But you do need a pramana to know if your existence is eternal. We see
practically from our pratyaksha that people are constantly dying.
Therefore there -MUST- be some pramana to indicate that we are indeed
eternal - sat. 

>I am chit. 

But what are you conscious of? Are you conscious of the body or conscious
of the soul. Therefore Pramana is again required if you want to establish
what is the true cit

>Neither Sruti nor smriti is needed for me to know that I am sat and chit.  

Yes they are, because sat means eternal and cit means conscious, not
temporarily conscious of the material body. 

>(Pragyanam Brahma) behind the creation, that is He is chit.
  
Why is there a creation if it is nondual?

>Manishji, I do not know if you are familiar with the old testament- when
>Moses approaches the Lord on the Mount  in the burning bush - Oh Lord! What
>should I say who you are.   - the Lord replies - RI am that I amS   This is
>beautifully depicted in the movie - Ten commandments.  He does not say I am
>the Lord of Abraham or I am Krishna, Narayana, Siva or this or that. He
>identifies as I am that I am. i.e. I am the existence and the consciousness
> - that is the Sat and Chit aspects of the Lord.  
 
Amen. We should note that neither did God say "I am that you are" or "you
are that I am" or "I am that which you are neither not". Since when did
this become our Sruti anyway? 

>Then, what is the scripture as pramana for, if I already know that I am sat
>and chit? 

Because it is the word of God. In the begining was the word and the word
was God and the word was with God and on the seventh day the Brahman got
tired and went to sleep. 

>What is the scripture as pramana for, if I already know that I am sat and
>chit - is the question that  I posed. 

You are in illusion as to the nature of your sat and cit, therefore they
are both useless informations. You need Sruti from the begining. 

>Only to point out to me that I am ananda too. 

Only to point out that advaita is andha

>Why do I need to know that?

Because otherwise you may think that advaita is "so scientific".

>Nobody is searching for sat and chit.

Do you know what everyone is searching for? "Nobody is searching" means
you are not searching, not that everyone is not searching. Hare Baba! The
Buddhists are searching to become nothing, so how can you make such a
statment "nobody is searching". Is this the scientific analysis of
advaita? 

>In fact, everybody is searching for happiness.

No, some are searching for an end to suffering, which is _not_ dirrectly
happiness. 

>All pursuits in life from birth to death has been
>classified under two categories - pravrutti and nivrutti - trying to
>acquire things I like and getting rid of things I dislike.  - Why I am

What about one who is free from all material desires?
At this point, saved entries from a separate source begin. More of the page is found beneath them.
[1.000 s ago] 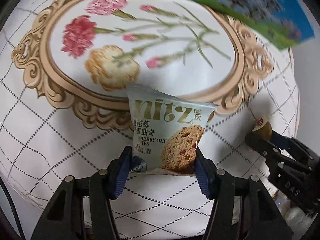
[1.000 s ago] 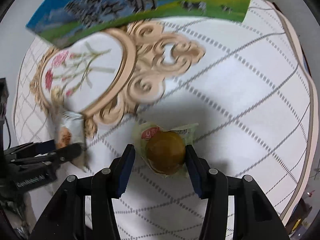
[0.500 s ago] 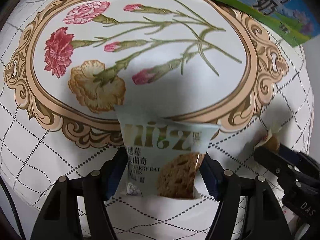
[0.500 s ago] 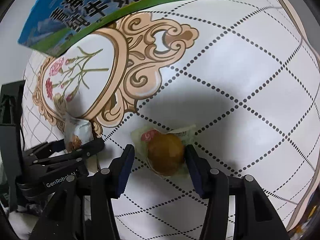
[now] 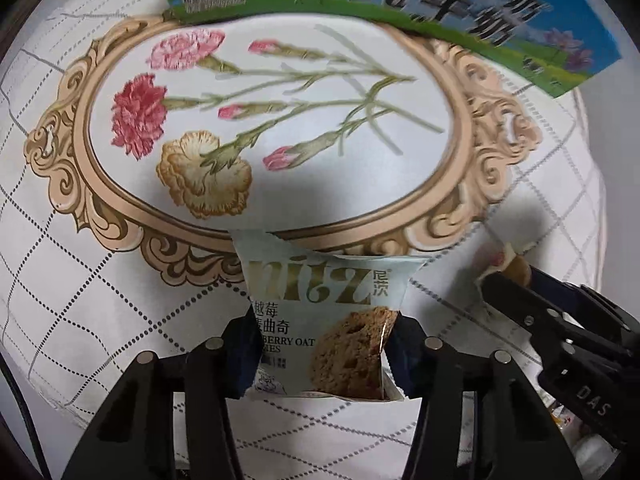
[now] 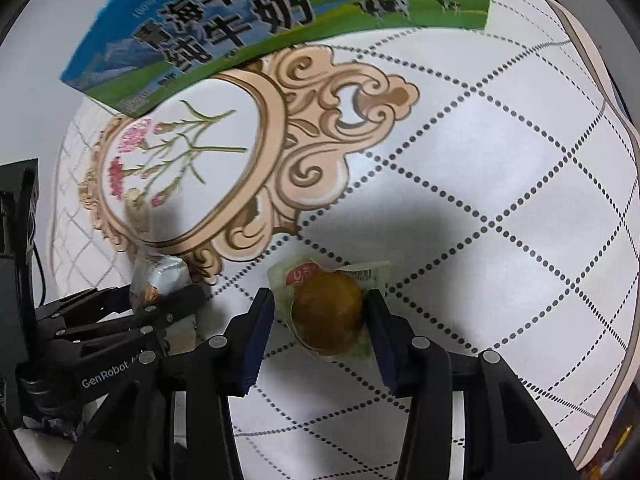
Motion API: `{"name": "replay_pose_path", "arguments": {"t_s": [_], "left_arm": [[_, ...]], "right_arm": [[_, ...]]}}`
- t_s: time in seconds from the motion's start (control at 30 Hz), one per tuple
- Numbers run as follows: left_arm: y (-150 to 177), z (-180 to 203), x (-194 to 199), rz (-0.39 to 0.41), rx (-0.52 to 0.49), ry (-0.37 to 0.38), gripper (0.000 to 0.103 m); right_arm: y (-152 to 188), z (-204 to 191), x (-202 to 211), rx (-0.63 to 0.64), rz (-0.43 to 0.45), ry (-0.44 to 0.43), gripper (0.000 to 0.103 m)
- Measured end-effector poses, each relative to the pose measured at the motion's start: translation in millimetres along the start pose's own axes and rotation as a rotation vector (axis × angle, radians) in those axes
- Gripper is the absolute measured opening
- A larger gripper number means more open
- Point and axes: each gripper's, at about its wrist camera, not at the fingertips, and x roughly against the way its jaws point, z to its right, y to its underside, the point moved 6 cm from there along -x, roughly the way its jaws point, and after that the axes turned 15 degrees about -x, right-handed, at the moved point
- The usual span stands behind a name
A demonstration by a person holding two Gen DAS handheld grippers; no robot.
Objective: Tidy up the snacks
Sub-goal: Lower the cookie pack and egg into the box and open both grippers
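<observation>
A pale blue cranberry oat cookie packet (image 5: 320,300) stands upright between the pads of my left gripper (image 5: 324,336), which is shut on it and creases its right side. The gripper points straight down over the flower-print tablecloth (image 5: 280,140). In the right wrist view a round brown cake in a clear wrapper (image 6: 326,312) lies on the cloth between the pads of my right gripper (image 6: 320,304), whose jaws are closing. The right pad touches the cake and the left pad stands a little off it. My left gripper (image 6: 160,296) with its packet (image 6: 160,272) shows at the left there.
A blue and green milk carton box (image 5: 400,4) (image 6: 260,20) lies along the far side of the cloth. The table's edge (image 6: 624,168) curves down the right. Small wrapped items sit at the lower right (image 5: 592,448) behind my right gripper (image 5: 510,276).
My left gripper widened, slid lower around the cookie packet, then pinched it and rose with it. My right gripper's jaws narrowed around the cake, which stayed on the cloth.
</observation>
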Motion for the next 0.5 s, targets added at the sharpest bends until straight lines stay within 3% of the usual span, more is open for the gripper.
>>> {"name": "replay_pose_path", "arguments": {"t_s": [0.23,0.5], "left_arm": [[-22,4,77,0.122,-0.02,0.051,0.05],[-98,3,169,0.285,-0.062,0.118,0.05]], "right_arm": [[-15,-18,51,0.012,0.061,-0.087,0.049],[-74,-44,141,0.018,0.201,-0.207,0.049]]}}
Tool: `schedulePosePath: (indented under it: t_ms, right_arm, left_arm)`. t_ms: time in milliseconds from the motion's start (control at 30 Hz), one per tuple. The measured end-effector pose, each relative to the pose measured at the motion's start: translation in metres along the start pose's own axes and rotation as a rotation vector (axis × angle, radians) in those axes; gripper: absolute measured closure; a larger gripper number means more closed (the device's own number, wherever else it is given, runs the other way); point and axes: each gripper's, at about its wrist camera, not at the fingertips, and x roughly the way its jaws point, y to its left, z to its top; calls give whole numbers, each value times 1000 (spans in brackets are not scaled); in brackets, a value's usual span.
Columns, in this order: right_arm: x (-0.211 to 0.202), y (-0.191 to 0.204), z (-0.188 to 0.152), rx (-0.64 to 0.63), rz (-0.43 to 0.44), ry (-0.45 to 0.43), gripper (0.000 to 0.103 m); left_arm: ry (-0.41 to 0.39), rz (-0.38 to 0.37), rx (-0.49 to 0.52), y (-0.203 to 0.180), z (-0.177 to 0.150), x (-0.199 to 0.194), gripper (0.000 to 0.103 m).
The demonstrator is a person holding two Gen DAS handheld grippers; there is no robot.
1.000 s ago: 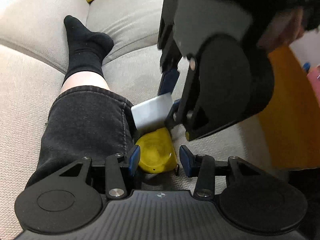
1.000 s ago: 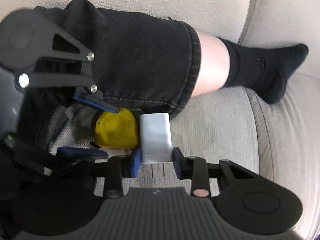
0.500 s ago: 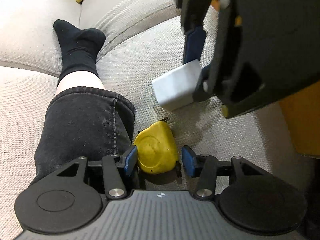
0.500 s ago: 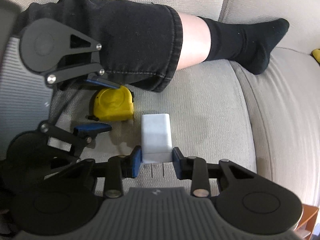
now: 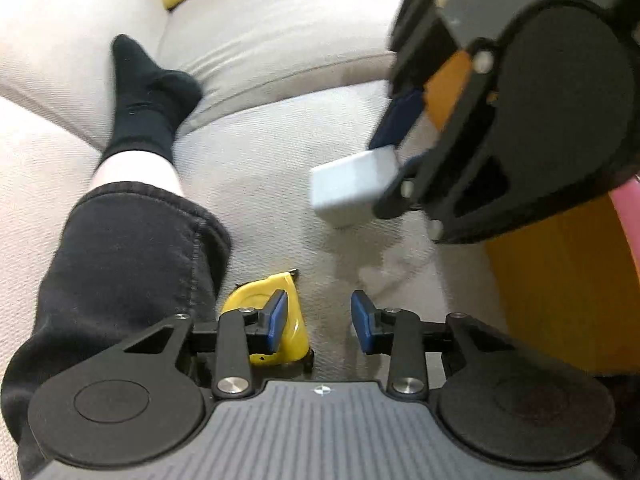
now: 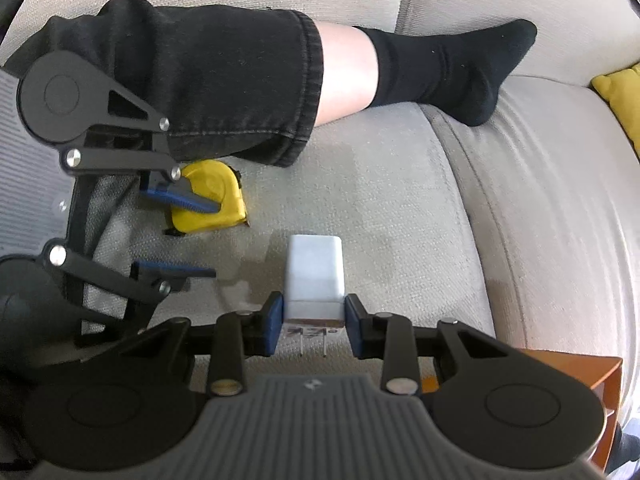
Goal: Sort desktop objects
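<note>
Your right hand-held gripper (image 6: pixel 312 326) clamps the white charger (image 6: pixel 315 280) above the sofa cushion (image 6: pixel 400 208). Your left hand-held gripper (image 5: pixel 318 320) is closing, nothing between its pads; the yellow tape measure (image 5: pixel 292 320) lies beside its left finger. No writing is legible.

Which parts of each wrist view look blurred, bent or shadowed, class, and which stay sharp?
Left wrist view: the right gripper and its white plug-in charger block are motion-smeared; the yellow tape measure stays sharp; a soft shadow lies on the beige sofa cushion.
Right wrist view: charger crisp; cushion seams bow with fisheye; the left gripper, jaws closing, is sharp.
</note>
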Motion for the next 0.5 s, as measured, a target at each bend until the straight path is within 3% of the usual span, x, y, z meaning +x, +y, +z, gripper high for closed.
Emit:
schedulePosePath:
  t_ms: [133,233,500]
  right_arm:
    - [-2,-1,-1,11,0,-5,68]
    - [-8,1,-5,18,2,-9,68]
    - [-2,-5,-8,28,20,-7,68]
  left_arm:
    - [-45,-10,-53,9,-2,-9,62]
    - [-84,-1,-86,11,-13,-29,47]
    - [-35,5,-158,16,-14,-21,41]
>doing that far? - So that I can be happy.  So bottom line in all our
>pursuits is the pursuit for happiness. Whether one is a believer or
>non-believer, Krishna devotee or Siva devotee, yogi or bhogi, everyone is
>longing for happiness and searching for it. Why do I want even Moksha for? 

The devotee of Krishna does not care about happiness. They simply want to
serve Krishna, but I won't expect you to understand it because you
consider service to Krishna a "gold chain". 

>I want Moksha because I want to be free from all my inadequacies so that I
>am absolutely happy with no more wishing and wanting mind.  So everybody is
>looking for ananda. 

The devotees don't even care about MokSha, as I said above, they simply
want to serve the Lord. 

>Vedanta says that everybody is looking for Ananda in the wrong place -

Like, perhaps within advaita?

>a) Ananda is not an object to acquire  and 
>b) Ananda is not in any object that is acquired. 

Agreed. Ananda is inherent within the living entity, just as sat-and cit
are inherent qualities of the jIva. That is the constitutional nature of
Brahman, sat-cit-ananda. No one is disputing these facts. 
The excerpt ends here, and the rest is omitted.